The maximum retail price is supposed to make consumers better off. However, we learn that using fine prints of the law, retailers are selling above MRP and getting away
The laws related to maximum retail price (MRP) have been carelessly drafted that even shops which sell above MRP cannot be punished. It would seem that legal experts and bureaucrats who draft legislations are ignorant of the basics. More pertinently, it would seem that not printing the MRP on a packaged commodity would attract punishment, but selling above MRP would be allowed! Most people believe that the MRP printed on packaged commodities is beneficial to the consumers, as they cannot be sold above the MRP. It prevents exploitation of consumers. However, defective drafting of the laws has made MRP a meaningless number.

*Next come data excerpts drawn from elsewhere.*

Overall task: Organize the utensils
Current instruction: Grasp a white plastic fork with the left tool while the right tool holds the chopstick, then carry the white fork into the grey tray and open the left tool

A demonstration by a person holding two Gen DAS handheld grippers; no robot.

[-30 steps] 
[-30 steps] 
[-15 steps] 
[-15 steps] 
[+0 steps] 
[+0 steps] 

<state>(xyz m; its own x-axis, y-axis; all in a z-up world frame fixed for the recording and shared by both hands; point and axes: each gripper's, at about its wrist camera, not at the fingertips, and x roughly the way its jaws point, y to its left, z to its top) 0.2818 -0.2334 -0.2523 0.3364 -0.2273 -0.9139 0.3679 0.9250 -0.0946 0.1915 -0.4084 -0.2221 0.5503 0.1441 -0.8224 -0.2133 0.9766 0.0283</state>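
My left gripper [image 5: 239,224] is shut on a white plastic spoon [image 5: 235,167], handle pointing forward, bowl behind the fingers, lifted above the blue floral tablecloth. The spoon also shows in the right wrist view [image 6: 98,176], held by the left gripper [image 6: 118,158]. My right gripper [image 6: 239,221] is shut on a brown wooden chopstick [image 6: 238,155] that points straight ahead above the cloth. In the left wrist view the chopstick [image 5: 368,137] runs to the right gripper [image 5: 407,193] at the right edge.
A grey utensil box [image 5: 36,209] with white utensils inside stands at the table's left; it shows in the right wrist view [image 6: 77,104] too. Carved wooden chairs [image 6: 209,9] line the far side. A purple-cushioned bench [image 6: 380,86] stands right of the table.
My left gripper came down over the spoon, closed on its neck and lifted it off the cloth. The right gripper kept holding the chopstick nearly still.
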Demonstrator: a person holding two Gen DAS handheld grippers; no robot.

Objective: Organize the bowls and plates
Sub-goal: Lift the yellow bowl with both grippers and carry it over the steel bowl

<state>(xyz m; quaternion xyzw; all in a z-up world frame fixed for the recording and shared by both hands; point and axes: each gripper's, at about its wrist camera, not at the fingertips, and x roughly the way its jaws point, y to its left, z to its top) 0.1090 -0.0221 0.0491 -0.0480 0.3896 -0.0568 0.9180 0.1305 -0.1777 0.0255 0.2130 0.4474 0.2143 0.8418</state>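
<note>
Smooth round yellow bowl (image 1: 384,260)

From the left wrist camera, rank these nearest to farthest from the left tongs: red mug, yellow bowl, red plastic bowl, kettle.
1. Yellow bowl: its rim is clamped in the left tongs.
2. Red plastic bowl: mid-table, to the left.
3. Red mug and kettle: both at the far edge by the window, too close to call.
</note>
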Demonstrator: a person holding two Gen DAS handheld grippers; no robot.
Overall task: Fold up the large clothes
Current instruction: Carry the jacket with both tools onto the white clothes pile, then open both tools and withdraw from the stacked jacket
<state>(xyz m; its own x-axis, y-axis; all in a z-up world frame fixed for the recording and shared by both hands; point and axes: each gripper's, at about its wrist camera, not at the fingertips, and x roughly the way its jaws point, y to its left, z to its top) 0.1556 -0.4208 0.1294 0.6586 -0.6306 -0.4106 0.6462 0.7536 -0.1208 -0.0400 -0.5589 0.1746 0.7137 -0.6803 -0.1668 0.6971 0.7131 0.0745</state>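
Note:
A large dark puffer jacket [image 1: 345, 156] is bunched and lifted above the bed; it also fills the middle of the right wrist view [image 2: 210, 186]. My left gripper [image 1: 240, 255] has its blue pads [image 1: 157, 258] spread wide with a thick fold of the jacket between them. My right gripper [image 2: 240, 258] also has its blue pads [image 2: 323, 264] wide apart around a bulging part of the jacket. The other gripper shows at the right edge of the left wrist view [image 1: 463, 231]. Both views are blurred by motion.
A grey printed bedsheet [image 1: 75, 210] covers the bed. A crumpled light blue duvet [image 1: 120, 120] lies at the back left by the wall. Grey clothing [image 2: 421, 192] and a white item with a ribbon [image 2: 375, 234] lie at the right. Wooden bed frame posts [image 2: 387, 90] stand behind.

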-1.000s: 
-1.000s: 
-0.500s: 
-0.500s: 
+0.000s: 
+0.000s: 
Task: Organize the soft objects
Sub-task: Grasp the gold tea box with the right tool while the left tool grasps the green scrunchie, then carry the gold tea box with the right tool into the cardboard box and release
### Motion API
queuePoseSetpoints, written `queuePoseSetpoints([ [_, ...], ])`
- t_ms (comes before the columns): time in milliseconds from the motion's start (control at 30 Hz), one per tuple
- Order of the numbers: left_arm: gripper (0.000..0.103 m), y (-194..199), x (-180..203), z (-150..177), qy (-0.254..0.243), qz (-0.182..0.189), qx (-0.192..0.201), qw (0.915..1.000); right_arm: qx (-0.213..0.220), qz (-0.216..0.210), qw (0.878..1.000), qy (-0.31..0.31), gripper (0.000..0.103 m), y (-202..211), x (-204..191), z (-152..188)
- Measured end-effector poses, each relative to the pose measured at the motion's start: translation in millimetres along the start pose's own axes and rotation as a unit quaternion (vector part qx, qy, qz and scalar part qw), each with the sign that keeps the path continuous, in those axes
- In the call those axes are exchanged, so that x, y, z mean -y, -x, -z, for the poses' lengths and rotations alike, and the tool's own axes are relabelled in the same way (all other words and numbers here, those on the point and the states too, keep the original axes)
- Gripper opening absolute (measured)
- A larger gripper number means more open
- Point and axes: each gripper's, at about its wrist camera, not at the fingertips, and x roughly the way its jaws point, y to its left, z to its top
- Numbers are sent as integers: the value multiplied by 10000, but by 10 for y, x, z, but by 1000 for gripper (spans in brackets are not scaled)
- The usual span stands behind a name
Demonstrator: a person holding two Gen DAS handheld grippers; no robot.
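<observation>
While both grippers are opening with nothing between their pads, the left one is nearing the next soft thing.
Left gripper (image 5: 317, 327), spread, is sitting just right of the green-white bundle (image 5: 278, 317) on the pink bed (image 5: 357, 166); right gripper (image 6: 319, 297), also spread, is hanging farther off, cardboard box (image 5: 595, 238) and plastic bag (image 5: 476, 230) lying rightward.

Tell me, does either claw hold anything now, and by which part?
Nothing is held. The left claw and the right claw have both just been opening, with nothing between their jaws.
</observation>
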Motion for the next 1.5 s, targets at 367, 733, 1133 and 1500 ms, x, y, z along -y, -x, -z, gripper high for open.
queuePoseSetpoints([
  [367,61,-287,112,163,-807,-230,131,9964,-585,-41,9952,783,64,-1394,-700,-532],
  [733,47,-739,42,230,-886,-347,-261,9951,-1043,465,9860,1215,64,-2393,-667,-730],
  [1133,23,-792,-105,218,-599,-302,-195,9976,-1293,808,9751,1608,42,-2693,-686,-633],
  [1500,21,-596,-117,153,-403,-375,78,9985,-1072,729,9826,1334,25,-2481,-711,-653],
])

A recent judgment by the National Consumer Commission (NCC) has upheld the order of Bharuch (Gujarat) District Forum imposing a fine on Hotel Nyay Mandir for charging more than the MRP on some soft drinks. In another case, the Delhi State Consumer Commission imposed huge punitive damages of Rs50,000 on a restaurant serving mineral water to its customers at three times the MRP. While these decisions are welcome from the point of view of the consumer, unfortunately it goes against an order of the Supreme Court and is liable to be struck down.
The Supreme Court order (State of Himachal Pradesh Vs Associated Hotels of India, AIR 1972 SC 1131) given in 1972 makes MRP applicable only to retail sales, i.e. goods sold in shops. The Supreme Court held that such food and drinks can not be considered retail sales since they are always accompanied by service. So food and drinks consumed in hotels, restaurants or airplanes may be sold at prices above the MRP. However, it is different for shops, kirana stores, etc. They could charge more than MRP and still get away with it! Let us explore how and why.

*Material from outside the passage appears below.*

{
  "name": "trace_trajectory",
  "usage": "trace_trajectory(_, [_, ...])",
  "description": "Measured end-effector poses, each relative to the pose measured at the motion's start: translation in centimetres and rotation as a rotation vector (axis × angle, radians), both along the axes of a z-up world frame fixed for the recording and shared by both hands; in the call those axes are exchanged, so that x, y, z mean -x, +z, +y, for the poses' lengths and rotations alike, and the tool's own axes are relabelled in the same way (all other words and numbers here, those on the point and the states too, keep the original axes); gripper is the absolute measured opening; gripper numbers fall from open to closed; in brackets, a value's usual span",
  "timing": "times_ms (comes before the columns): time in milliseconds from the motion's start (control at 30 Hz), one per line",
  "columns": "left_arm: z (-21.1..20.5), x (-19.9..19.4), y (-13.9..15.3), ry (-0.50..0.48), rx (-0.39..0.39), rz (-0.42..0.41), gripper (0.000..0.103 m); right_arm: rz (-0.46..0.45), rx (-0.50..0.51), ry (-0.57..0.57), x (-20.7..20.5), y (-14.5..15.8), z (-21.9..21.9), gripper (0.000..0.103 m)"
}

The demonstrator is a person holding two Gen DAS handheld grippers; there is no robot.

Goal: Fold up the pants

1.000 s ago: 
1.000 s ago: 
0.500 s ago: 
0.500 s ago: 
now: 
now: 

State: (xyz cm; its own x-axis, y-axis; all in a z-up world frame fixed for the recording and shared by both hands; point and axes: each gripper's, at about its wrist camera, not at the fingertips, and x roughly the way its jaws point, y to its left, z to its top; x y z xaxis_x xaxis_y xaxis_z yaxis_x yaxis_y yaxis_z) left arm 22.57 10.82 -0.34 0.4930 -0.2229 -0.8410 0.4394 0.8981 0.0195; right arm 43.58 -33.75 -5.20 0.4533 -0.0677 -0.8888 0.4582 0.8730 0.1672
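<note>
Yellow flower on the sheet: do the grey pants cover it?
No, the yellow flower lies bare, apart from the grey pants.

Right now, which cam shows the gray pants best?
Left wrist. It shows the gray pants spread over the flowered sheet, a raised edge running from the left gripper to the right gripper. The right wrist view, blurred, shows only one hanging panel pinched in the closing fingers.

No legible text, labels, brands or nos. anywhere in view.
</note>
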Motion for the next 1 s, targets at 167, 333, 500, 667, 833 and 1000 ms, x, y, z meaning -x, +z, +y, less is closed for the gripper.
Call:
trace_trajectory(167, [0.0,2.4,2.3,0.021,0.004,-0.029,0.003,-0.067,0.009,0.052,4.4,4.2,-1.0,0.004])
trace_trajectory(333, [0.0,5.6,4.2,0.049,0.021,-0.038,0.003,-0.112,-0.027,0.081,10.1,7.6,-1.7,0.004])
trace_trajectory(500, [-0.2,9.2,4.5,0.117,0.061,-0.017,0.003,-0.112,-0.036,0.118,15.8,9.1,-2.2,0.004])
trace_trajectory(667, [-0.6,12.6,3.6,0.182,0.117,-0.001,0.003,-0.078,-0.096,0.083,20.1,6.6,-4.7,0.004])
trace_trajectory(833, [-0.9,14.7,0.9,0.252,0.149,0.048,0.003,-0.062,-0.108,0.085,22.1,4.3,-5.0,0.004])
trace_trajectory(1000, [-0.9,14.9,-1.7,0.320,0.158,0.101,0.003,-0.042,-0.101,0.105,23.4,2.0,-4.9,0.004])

The Standards of Weights and Measures Act, 1976, (the Act) only mandates that the price be printed on the package whereas the Standards of Weights and Measures (Packaged Commodities) Rules, 1977 (the Rules) go impermissibly further by stipulating that price charged can not exceed the printed price. The Act always supersedes the rules, and thus the latter would not have any bearing on the former, no matter how sensible or valid. The Act does not forbid selling packaged commodities for a price higher than the printed price much less specify the penalty for selling above the printed price.

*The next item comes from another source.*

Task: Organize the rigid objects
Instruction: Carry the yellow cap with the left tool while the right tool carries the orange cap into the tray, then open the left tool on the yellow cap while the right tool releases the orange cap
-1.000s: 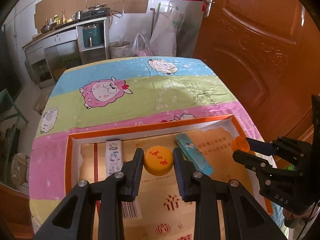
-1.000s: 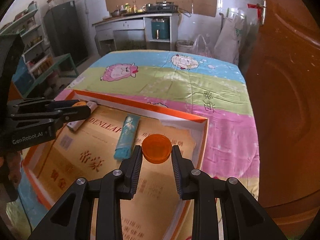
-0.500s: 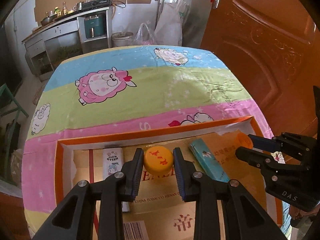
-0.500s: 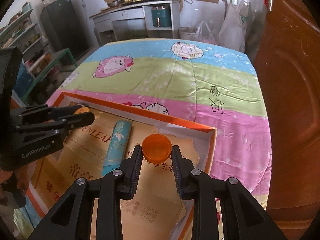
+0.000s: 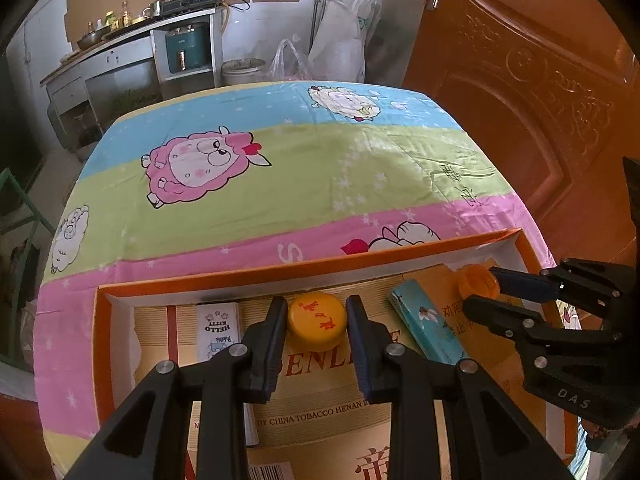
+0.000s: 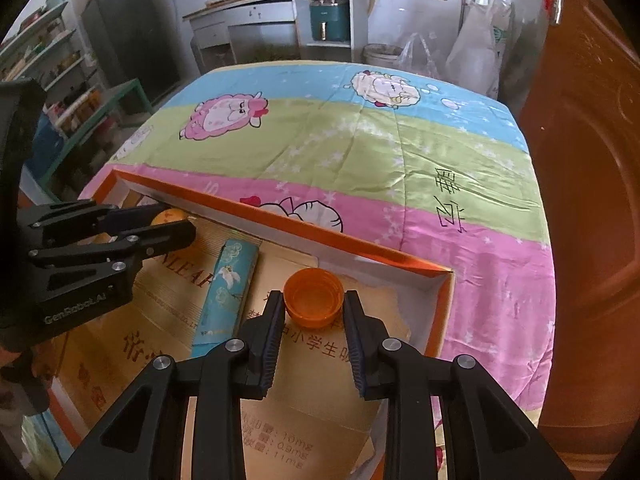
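My left gripper (image 5: 317,312) is shut on a yellow bottle cap with red marks (image 5: 317,320), held over the far side of an orange-rimmed cardboard box (image 5: 304,265). In the right wrist view my right gripper (image 6: 314,306) is shut on an orange bottle cap (image 6: 314,304), hollow side up, near the box's far right corner (image 6: 446,280). A teal slim packet (image 5: 428,326) lies in the box between the two grippers. A white "Hello Kitty" packet (image 5: 218,330) lies left of the left gripper. The right gripper (image 5: 486,290) shows at the right of the left wrist view, and the left gripper (image 6: 174,224) at the left of the right wrist view.
The box sits at the near edge of a table covered by a striped sheep-print cloth (image 5: 280,168). A wooden door (image 5: 540,80) stands close on the right. Behind the table are a counter with a stove (image 6: 296,4), bags (image 5: 340,48) and a bucket.
Both grippers have moved forward and lower over the box with their caps still held. The box's far wall now sits closer to the fingertips in both views.
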Motion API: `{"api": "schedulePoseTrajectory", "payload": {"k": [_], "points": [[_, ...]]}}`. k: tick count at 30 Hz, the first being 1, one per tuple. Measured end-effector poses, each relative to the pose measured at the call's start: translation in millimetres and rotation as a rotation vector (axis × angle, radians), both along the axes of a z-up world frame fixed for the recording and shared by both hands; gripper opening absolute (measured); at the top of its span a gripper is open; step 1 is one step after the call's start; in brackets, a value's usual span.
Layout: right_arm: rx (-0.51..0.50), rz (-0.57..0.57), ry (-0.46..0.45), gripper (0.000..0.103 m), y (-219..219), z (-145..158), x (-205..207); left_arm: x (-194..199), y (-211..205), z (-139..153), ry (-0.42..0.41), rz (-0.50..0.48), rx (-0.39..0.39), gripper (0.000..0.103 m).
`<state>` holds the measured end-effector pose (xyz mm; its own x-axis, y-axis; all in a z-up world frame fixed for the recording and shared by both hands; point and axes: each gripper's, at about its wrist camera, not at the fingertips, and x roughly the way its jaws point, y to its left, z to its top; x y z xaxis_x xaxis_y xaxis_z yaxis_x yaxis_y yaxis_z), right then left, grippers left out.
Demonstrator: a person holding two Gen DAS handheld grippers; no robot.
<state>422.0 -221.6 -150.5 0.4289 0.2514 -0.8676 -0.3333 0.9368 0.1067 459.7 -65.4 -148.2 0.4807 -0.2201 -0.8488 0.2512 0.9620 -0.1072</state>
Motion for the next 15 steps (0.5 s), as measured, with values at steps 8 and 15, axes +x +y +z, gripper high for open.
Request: {"api": "schedulePoseTrajectory", "payload": {"k": [8,15], "points": [[-0.014,0.005,0.004,0.03,0.5,-2.4,0.8,1.0,-4.5,-5.8,0.0,-0.015,0.001,0.03],[-0.022,0.008,-0.001,0.03,1.2,-2.5,0.8,-0.1,-5.6,-7.2,-0.02,-0.02,0.009,0.031]]}}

According to the Section 39 of The Act, “No person shall—
(a) make, manufacture, pack, sell, or cause to be packed or sold; or
(b) distribute, deliver, or cause to be distributed or delivered; or
(c) offer, expose or possess for sale, any commodity in packaged form
to which this Part applies unless such package bears thereon or a label securely attached thereto a definite, plain and conspicuous declaration, as prescribed, of –
(i) the identity of the commodity in the package;
(ii) the net quantity, in terms of the standard unit of weight or measure, or the commodity in the package; (iii) where the commodity is packaged or sold by number, the accurate number of the commodity contained in the package;
(iv) the Unit sale price of the package;
(v) the sale price of the package.”
According to Section 23(2) of the rules, the retail sale of any packaged commodity at a price higher than the printed MRP is prohibited. It says, “No dealer or other person including manufacturer, packer, and wholesale dealer shall make any sale of any commodity in packed form at a price exceeding the retail sale price thereof.”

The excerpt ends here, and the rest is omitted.